• Exercise: Lines with the word "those" are the ones wanted. Copy each of them from the entries below.
- - - -
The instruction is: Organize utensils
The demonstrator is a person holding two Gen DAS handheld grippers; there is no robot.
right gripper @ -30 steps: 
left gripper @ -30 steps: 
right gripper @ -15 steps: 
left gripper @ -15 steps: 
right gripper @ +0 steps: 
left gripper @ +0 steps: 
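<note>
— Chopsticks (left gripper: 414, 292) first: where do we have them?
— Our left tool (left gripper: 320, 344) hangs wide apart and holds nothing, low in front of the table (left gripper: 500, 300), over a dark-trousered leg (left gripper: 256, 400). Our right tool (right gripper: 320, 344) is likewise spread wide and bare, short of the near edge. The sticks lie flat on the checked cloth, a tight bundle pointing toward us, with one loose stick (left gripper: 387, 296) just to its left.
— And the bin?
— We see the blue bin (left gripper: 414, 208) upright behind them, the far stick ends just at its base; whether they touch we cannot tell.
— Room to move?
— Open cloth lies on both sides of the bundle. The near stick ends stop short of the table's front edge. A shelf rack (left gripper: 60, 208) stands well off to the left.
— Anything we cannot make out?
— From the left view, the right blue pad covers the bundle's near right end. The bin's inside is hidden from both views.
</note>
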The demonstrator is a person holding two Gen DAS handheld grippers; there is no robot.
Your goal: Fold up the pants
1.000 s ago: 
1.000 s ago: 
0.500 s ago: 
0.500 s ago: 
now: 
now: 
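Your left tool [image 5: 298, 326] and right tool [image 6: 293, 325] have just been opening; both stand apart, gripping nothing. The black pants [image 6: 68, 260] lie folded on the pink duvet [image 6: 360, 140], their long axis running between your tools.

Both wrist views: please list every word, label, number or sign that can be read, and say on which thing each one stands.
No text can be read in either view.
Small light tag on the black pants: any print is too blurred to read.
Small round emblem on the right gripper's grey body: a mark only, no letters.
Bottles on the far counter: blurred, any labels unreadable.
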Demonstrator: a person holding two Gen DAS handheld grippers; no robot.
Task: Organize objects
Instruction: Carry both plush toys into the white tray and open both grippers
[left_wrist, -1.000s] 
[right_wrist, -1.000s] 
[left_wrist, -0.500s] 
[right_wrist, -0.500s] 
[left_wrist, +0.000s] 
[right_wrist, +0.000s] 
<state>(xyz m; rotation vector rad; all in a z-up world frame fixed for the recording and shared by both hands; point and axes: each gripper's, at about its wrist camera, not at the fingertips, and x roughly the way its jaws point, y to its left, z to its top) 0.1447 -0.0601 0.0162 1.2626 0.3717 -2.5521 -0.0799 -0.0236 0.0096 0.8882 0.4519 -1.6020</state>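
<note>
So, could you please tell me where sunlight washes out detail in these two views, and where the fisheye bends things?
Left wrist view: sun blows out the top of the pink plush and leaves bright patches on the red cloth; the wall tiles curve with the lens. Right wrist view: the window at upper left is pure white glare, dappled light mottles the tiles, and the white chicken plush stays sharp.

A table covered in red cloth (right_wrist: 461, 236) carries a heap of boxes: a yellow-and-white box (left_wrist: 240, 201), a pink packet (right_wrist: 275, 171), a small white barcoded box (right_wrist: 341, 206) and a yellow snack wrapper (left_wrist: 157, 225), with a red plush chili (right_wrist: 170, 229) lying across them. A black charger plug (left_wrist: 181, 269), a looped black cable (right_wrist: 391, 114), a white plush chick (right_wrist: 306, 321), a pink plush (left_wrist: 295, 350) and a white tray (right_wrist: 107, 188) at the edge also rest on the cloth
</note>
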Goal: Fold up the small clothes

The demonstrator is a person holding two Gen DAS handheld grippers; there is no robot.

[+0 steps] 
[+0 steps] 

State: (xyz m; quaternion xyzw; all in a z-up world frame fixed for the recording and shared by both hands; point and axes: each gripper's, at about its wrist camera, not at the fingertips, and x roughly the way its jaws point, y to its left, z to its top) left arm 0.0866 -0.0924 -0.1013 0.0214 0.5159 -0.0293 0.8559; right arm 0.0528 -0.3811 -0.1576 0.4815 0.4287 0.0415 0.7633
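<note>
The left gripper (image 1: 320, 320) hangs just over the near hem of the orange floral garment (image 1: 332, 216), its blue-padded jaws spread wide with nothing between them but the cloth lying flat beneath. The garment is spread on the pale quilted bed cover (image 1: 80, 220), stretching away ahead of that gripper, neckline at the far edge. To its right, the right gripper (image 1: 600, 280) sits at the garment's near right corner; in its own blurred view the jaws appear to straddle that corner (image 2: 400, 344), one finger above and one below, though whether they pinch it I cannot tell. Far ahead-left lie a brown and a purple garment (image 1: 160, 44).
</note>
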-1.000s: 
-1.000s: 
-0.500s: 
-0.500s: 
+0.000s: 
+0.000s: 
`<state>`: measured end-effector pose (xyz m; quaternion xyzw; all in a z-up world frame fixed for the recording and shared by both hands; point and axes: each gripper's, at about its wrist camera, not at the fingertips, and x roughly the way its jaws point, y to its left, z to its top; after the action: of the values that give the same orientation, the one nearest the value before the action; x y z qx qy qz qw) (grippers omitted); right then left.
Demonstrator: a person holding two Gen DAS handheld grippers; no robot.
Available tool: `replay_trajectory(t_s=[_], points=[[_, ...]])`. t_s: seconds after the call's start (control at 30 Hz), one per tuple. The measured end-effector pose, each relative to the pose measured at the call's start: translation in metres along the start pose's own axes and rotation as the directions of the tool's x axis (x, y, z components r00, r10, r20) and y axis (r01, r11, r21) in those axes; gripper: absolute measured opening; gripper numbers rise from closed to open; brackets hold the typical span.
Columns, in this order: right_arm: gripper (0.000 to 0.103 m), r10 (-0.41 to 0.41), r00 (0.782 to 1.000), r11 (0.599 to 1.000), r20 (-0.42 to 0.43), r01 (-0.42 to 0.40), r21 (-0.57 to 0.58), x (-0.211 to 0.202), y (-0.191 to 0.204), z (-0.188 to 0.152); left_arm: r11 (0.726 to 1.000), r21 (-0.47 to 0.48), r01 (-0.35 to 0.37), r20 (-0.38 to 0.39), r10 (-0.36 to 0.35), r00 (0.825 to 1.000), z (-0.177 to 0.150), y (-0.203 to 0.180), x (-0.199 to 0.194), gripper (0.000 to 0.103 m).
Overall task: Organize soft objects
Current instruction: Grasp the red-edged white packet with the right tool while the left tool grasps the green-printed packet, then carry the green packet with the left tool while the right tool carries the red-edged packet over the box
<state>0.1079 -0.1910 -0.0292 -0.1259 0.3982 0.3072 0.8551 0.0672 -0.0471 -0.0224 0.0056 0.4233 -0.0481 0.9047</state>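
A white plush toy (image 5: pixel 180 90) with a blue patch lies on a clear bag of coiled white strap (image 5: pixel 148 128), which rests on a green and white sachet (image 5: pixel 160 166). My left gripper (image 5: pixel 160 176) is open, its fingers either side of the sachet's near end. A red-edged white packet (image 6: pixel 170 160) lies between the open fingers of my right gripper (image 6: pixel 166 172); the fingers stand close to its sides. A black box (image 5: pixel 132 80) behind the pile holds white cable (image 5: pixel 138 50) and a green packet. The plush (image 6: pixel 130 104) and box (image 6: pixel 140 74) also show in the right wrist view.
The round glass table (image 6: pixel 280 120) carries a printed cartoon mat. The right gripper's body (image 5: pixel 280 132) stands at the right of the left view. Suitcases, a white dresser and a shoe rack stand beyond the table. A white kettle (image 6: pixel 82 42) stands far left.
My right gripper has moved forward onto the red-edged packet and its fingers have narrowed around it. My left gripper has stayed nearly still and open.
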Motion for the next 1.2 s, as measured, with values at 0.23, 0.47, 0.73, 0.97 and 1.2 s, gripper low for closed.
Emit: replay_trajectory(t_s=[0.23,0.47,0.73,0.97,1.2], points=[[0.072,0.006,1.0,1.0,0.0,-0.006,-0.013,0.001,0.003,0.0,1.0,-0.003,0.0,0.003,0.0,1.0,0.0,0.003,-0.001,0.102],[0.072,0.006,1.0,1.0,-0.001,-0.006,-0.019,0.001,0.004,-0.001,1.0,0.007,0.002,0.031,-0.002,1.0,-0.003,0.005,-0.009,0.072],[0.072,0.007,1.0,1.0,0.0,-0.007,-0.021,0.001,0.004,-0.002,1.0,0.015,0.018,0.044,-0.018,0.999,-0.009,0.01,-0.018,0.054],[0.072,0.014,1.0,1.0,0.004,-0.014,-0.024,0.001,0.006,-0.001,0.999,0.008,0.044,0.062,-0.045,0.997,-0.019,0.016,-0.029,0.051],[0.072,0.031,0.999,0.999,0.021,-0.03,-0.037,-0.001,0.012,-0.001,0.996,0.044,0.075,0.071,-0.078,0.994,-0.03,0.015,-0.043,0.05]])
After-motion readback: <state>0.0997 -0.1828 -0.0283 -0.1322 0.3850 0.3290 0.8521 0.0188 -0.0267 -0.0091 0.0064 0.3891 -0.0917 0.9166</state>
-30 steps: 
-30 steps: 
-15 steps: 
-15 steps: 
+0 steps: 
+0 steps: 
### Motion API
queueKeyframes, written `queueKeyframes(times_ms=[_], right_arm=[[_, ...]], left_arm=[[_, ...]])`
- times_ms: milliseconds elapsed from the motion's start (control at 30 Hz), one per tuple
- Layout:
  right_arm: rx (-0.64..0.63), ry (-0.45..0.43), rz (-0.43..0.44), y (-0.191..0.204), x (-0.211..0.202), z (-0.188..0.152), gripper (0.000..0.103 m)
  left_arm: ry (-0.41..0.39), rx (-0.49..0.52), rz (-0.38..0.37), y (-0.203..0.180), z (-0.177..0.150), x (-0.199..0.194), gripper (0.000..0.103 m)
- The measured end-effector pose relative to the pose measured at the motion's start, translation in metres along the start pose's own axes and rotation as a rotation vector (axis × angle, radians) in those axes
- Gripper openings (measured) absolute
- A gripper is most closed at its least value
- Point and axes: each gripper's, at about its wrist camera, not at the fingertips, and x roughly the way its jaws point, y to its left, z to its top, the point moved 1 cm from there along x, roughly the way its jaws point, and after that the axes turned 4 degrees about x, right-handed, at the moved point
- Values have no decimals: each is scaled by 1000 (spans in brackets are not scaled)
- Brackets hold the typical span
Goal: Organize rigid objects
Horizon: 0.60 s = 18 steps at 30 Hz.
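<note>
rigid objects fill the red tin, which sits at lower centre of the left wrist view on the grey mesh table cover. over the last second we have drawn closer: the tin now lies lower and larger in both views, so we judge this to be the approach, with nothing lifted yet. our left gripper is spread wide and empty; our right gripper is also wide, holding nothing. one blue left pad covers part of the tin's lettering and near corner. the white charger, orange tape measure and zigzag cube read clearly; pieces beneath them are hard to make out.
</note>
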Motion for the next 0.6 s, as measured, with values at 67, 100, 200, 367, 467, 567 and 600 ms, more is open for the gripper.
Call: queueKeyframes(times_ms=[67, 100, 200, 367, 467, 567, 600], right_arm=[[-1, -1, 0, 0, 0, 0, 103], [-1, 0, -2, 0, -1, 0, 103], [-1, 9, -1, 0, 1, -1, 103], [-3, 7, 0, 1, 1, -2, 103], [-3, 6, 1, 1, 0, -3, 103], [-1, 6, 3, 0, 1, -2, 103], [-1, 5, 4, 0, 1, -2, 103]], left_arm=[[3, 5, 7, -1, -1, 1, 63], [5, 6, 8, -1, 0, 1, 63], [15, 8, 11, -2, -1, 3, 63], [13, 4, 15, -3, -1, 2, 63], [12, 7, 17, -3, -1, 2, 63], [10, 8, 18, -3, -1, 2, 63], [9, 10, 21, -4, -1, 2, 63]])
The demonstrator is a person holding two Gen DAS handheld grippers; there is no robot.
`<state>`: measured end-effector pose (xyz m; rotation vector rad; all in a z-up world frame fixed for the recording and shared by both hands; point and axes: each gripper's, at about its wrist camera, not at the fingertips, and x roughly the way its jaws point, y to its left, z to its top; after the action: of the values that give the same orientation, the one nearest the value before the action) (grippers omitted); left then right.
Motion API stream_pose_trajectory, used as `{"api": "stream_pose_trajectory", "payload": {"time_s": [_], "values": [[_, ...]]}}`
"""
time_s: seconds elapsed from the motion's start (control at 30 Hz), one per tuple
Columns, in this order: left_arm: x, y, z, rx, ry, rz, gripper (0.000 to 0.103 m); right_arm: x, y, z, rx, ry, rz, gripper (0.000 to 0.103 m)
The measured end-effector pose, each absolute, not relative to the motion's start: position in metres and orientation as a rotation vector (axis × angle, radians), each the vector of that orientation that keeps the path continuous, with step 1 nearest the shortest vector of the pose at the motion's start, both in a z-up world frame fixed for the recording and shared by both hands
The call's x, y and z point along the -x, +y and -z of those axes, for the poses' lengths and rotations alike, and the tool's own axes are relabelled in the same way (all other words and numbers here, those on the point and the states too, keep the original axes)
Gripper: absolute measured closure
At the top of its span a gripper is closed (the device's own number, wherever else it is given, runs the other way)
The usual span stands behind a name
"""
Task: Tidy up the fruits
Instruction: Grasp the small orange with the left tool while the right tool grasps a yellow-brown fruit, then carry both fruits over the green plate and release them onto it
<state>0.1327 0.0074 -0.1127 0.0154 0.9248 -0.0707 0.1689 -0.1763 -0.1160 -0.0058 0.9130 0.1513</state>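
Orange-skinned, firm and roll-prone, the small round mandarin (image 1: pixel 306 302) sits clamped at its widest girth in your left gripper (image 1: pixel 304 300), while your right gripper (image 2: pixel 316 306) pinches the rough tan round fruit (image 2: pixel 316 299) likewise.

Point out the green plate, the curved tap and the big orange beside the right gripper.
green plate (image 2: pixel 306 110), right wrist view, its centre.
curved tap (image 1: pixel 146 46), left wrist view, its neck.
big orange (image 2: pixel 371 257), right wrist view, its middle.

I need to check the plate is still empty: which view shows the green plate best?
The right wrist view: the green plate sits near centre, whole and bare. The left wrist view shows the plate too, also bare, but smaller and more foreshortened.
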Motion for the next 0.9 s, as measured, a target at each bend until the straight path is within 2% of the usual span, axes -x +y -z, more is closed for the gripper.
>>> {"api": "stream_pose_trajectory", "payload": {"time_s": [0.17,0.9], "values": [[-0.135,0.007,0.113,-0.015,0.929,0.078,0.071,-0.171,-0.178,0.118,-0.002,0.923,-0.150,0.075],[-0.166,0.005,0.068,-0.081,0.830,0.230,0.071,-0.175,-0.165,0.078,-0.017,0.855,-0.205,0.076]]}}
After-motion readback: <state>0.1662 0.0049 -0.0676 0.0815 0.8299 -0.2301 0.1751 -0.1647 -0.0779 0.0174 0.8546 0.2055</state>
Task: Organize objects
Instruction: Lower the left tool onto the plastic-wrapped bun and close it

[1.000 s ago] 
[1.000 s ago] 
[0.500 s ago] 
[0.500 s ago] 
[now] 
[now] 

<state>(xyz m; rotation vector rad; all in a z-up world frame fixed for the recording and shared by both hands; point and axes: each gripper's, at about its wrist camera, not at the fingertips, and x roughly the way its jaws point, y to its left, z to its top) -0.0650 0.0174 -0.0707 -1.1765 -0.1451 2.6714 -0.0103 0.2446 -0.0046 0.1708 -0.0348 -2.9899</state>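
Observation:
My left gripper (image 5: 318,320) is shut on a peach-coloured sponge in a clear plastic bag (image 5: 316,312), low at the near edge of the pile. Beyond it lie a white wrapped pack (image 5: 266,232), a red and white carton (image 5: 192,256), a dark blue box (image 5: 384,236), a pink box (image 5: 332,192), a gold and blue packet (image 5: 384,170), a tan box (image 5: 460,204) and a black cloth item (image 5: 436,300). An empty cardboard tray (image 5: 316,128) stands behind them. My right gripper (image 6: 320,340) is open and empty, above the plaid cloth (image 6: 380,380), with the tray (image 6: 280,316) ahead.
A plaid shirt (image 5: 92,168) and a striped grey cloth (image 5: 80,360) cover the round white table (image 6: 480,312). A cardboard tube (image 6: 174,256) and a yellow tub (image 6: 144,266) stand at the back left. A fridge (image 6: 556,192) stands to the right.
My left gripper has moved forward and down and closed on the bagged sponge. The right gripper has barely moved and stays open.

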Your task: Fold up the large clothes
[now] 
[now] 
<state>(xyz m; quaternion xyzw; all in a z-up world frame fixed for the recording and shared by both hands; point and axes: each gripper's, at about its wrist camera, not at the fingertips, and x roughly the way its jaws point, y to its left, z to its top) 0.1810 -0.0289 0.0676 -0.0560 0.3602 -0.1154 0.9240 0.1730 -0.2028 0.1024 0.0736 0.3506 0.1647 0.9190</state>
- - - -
• Result of this task:
Available tool: `replay_trajectory(t_s=[_], points=[[_, ...]])`. t_s: seconds after the call's start (control at 30 Hz), one per tuple. The measured end-effector pose, each relative to the pose measured at the call's start: translation in metres along the start pose's own axes and rotation as the directions of the tool's x axis (x, y, z components r00, r10, r20) and y axis (r01, r11, r21) in those axes; gripper: absolute measured opening; gripper numbers rise from closed to open; brackets hold the typical span.
- The measured end-effector pose relative to the pose measured at the motion's start, translation in metres along the start pose's own axes and rotation as a rotation vector (axis × angle, radians) in those axes
The call's x, y and z point along the -x, +y and -z of those axes, for the poses' lengths and rotations alike, and the tool's own axes are relabelled in the same way (all other words and numbers here, those on the point and the states too, keep the original axes)

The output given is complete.